■ **WHAT THE TASK ASKS**: Show every line from the data below that includes "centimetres".
···
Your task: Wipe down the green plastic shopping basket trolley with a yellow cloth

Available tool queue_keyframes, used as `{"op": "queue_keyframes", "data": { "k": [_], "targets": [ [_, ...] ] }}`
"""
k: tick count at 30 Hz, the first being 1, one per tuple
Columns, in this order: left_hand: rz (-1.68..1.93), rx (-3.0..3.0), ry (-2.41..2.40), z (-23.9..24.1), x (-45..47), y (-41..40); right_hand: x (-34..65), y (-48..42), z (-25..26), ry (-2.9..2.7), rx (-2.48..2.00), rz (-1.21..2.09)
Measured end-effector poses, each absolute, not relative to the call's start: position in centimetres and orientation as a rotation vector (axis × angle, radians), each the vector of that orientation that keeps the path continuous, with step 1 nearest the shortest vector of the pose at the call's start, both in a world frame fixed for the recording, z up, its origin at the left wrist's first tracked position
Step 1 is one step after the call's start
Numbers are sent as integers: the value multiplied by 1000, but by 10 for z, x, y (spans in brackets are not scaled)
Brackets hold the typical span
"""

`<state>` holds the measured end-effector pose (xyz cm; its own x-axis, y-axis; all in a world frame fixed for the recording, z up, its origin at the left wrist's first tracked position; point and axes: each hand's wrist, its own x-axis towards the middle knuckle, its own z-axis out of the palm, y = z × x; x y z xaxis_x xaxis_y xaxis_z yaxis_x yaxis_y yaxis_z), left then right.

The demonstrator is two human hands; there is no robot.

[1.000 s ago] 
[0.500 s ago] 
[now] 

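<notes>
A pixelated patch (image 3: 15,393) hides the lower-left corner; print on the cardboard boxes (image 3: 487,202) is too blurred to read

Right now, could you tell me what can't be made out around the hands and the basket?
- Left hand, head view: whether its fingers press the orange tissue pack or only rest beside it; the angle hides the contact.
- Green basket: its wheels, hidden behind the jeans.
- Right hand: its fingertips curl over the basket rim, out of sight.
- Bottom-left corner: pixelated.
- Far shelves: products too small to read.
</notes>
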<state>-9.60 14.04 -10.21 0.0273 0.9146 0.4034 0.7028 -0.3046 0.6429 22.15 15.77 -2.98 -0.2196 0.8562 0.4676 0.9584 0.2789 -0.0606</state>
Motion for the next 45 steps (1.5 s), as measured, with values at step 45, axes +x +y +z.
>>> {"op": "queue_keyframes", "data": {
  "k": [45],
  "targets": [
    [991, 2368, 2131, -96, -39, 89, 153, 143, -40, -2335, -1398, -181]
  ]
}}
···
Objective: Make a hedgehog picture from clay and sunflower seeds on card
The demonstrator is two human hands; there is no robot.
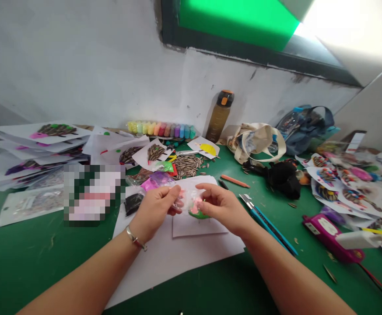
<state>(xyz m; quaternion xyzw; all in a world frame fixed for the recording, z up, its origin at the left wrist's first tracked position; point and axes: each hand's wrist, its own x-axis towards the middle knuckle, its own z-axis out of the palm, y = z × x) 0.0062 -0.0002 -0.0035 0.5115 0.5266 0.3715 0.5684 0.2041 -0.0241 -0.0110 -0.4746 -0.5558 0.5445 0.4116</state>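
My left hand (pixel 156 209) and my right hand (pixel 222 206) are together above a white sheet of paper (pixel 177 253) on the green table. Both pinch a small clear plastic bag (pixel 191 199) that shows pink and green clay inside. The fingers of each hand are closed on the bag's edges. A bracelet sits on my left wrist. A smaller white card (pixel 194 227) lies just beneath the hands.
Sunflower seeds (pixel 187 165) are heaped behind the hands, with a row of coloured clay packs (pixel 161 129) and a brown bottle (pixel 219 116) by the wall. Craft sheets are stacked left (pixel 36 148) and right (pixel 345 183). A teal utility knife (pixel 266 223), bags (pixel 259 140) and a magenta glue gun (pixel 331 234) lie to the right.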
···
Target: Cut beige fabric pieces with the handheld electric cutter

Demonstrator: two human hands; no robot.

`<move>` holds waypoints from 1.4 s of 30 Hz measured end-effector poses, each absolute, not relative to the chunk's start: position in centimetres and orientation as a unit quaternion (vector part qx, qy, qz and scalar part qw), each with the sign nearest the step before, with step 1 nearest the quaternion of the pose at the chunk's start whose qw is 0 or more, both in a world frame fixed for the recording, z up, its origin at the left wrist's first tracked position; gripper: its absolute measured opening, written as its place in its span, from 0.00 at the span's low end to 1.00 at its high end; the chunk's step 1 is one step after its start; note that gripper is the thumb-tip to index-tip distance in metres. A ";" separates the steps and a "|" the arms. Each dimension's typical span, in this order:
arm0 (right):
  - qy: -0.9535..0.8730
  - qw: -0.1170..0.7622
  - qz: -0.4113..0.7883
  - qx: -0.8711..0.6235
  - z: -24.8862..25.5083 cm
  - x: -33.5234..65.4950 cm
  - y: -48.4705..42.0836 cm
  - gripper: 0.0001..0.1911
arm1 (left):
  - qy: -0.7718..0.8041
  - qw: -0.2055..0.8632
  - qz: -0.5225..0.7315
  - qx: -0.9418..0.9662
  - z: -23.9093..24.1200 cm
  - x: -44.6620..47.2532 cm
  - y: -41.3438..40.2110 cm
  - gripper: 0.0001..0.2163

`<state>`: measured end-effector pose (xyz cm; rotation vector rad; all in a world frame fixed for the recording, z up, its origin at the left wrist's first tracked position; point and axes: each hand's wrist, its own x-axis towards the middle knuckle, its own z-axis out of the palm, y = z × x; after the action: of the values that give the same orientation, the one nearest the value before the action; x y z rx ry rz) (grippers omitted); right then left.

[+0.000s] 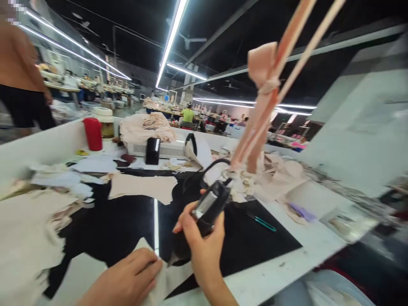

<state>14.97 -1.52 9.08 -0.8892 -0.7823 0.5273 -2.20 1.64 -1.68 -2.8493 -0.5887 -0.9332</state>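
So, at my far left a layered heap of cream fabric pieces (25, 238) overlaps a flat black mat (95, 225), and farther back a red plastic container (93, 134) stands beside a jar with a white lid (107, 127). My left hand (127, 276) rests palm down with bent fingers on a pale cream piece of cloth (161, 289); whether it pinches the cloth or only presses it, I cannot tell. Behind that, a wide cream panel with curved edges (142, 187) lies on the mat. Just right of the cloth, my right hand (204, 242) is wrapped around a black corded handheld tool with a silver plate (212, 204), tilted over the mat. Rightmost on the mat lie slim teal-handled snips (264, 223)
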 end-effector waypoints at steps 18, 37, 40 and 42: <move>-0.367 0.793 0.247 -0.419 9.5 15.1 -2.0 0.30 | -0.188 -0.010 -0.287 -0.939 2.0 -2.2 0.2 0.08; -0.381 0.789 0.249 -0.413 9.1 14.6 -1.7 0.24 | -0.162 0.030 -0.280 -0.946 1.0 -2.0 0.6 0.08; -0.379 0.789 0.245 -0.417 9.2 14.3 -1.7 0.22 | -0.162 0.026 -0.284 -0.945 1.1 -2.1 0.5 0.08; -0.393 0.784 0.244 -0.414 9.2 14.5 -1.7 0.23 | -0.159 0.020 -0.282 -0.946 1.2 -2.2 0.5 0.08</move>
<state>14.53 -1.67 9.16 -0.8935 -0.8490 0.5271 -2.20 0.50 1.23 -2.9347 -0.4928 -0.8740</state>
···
■ **ANSWER TO THIS TASK**:
Measured end-effector poses, each absolute, not relative to the call's start: position in centimetres and orientation as a rotation vector (axis × angle, radians), each the vector of that orientation that keeps the path continuous, with step 1 nearest the shortest vector of the pose at the call's start, both in a world frame fixed for the recording, z up, its origin at the left wrist's first tracked position
`<move>` holds waypoints from 1.4 s of 30 Hz measured end-effector poses, each absolute, not relative to the chunk's start: position in centimetres and orientation as a unit quaternion (vector part qx, qy, qz and scalar part qw), each with the sign nearest the step before, with step 1 nearest the quaternion of the pose at the chunk's start whose qw is 0 or more, both in a world frame fixed for the recording, z up, its origin at the left wrist's first tracked position; gripper: its absolute measured opening, written as its place in its span, from 0.00 at the span's low end to 1.00 at its high end; the chunk's step 1 is one step after its start; note that gripper is the thumb-tip to index-tip distance in metres. A ";" separates the steps and a "|" the arms. Each dimension's typical span, in this order:

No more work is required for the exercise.